Arthroscopy. 2021 Jan;37(1):231-233. doi: 10.1016/j.arthro.2020.10.022.
The anatomy, function, and existence of the anterolateral ligament (ALL) is still hotly debated and a controversial topic. Currently both basic biomechanical and clinical studies are not providing sufficient and strong evidence to either support or refute that the ALL plays an important role for knee stability. One could argue that stability is provided by the anterolateral complex, including the iliotibial band, Kaplan fibers, and the anterolateral capsule, which may contain a structure called the ALL. Magnetic resonance imaging (MRI) is routinely performed in patients with anterior cruciate ligament (ACL) injury, but unfortunately ALL injuries cannot be reliably diagnosed in patients with concomitant ACL tears. When dividing ALL injuries into high and low grade using preoperative MRI and investigating clinical outcomes after double-bundle ACL reconstruction, patients with high-grade injuries have inferior outcomes and a significantly greater revision rates. However, the limitations of this research reduce the validity of these conclusions: high rate of loss to follow-up above accepted standard, unequal size of their study groups, fragility index of zero, the inaccuracy of diagnosing ALL injuries in the presence of ACL tears on MRI, and the dilemma with randomly classifying high- and low-grade ALL injury based on MRI.
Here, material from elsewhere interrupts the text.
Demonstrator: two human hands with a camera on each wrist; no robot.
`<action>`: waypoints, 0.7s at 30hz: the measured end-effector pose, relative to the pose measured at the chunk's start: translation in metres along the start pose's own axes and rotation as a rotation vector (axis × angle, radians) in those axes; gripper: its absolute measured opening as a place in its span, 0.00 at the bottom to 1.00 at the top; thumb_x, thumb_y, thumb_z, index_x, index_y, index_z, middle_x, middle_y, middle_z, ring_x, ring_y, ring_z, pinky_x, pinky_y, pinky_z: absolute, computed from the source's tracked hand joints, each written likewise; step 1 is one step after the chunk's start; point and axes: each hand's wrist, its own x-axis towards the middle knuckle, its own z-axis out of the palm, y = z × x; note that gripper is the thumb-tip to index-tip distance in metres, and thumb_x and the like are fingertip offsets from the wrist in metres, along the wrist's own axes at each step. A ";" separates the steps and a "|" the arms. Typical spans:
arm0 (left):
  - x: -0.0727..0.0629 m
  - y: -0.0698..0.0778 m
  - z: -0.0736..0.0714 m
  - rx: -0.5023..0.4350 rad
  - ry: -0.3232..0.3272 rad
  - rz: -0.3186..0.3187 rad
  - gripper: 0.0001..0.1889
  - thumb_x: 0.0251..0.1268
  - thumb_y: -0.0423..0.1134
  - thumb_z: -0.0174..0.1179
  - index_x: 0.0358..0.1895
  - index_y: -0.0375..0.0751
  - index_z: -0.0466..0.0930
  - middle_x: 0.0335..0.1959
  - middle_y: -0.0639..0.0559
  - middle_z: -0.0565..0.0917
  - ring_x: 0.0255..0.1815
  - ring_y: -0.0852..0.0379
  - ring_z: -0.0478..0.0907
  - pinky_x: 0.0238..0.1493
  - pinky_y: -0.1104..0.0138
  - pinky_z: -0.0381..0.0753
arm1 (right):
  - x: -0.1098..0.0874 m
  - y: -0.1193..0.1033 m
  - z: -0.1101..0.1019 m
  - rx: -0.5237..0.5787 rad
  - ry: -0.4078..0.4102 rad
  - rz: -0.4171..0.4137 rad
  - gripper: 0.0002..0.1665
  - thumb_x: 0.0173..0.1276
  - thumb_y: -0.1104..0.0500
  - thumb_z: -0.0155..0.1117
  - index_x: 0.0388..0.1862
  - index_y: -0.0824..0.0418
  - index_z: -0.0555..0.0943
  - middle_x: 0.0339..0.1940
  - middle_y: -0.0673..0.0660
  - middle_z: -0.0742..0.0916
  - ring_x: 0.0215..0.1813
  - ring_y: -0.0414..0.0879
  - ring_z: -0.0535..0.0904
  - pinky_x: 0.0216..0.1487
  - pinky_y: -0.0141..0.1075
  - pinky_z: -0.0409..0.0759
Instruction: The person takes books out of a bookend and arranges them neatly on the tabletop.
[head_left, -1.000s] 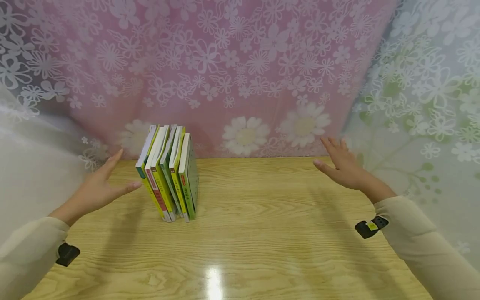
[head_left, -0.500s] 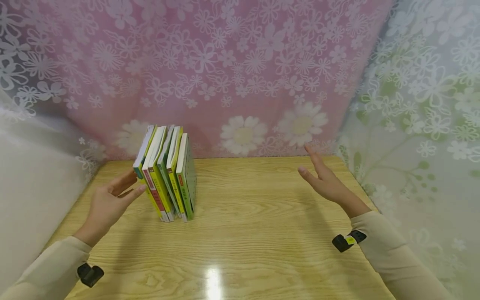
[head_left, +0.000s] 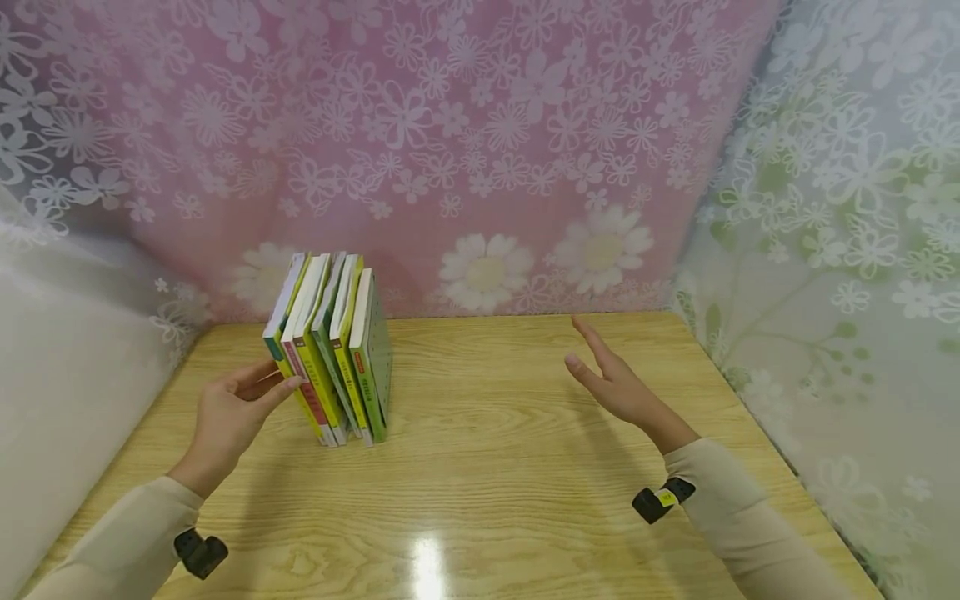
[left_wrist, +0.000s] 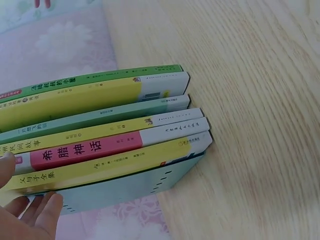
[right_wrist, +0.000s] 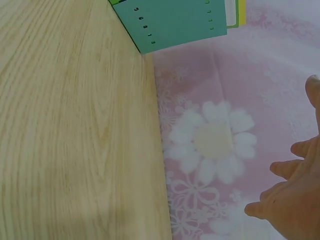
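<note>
Several books stand upright in a leaning row on the table, spines toward me, left of centre in the head view. My left hand (head_left: 225, 421) is at the row's left end. Its fingers (left_wrist: 49, 212) lie against the pale blue-green cover of the outermost yellow-spined book (left_wrist: 110, 167), and its thumb reaches in front of the spines, near a red-spined book (left_wrist: 85, 150). At the row's other end stands a green book (head_left: 372, 367) with a dotted cover. My right hand (head_left: 622, 392) is held over the table on the right, fingers extended, holding nothing and apart from the books.
The wood-grain table (head_left: 480, 492) runs back to a pink flowered curtain (head_left: 420, 167). White flowered cloth (head_left: 840, 292) hangs along the right side, and pale cloth (head_left: 67, 350) along the left. Black wrist devices (head_left: 201, 552) sit on both sleeves.
My left hand has moved right from beside the row to touch its left end. My right hand has moved left and nearer to me. The books have stayed in place.
</note>
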 end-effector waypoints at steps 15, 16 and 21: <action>0.005 -0.015 0.008 0.017 0.118 -0.056 0.29 0.61 0.50 0.65 0.61 0.35 0.75 0.54 0.52 0.81 0.38 0.83 0.74 0.38 0.84 0.76 | -0.007 0.008 0.025 0.103 -0.017 -0.012 0.36 0.80 0.51 0.41 0.79 0.49 0.40 0.79 0.59 0.49 0.78 0.62 0.39 0.68 0.69 0.47; 0.004 -0.017 0.009 0.009 0.129 -0.052 0.28 0.61 0.49 0.65 0.60 0.35 0.76 0.51 0.57 0.82 0.38 0.83 0.75 0.38 0.84 0.76 | -0.007 0.008 0.027 0.113 -0.022 -0.011 0.36 0.80 0.51 0.40 0.79 0.49 0.40 0.79 0.59 0.49 0.78 0.62 0.39 0.68 0.69 0.47; 0.001 -0.028 0.015 -0.038 0.166 -0.035 0.24 0.61 0.45 0.66 0.55 0.32 0.80 0.40 0.72 0.81 0.36 0.81 0.77 0.36 0.82 0.78 | -0.009 0.008 0.032 0.150 -0.039 -0.011 0.36 0.81 0.51 0.39 0.79 0.52 0.39 0.79 0.61 0.49 0.77 0.64 0.40 0.67 0.69 0.50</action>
前外侧韧带(ALL)的解剖、功能和存在仍存在争议,是一个有争议的话题。目前,基础生物力学和临床研究都没有提供充分和有力的证据来支持或反驳 ALL 对膝关节稳定性的重要作用。有人认为稳定性是由包括阔筋膜张肌带、Kaplan 纤维和前外侧囊在内的前外侧复合体提供的,其中可能包含一个称为 ALL 的结构。在患有前交叉韧带(ACL)损伤的患者中,通常会进行磁共振成像(MRI)检查,但不幸的是,对于同时伴有 ACL 撕裂的患者,无法可靠地诊断 ALL 损伤。当使用术前 MRI 将 ALL 损伤分为高等级和低等级,并研究双束 ACL 重建后的临床结果时,高等级损伤患者的结果较差,翻修率明显更高。然而,这项研究的局限性降低了这些结论的有效性:随访失访率高于可接受的标准、研究组大小不均、脆弱指数为零、MRI 存在 ACL 撕裂时诊断 ALL 损伤的准确性以及基于 MRI 随机分类高和低等级 ALL 损伤的困境。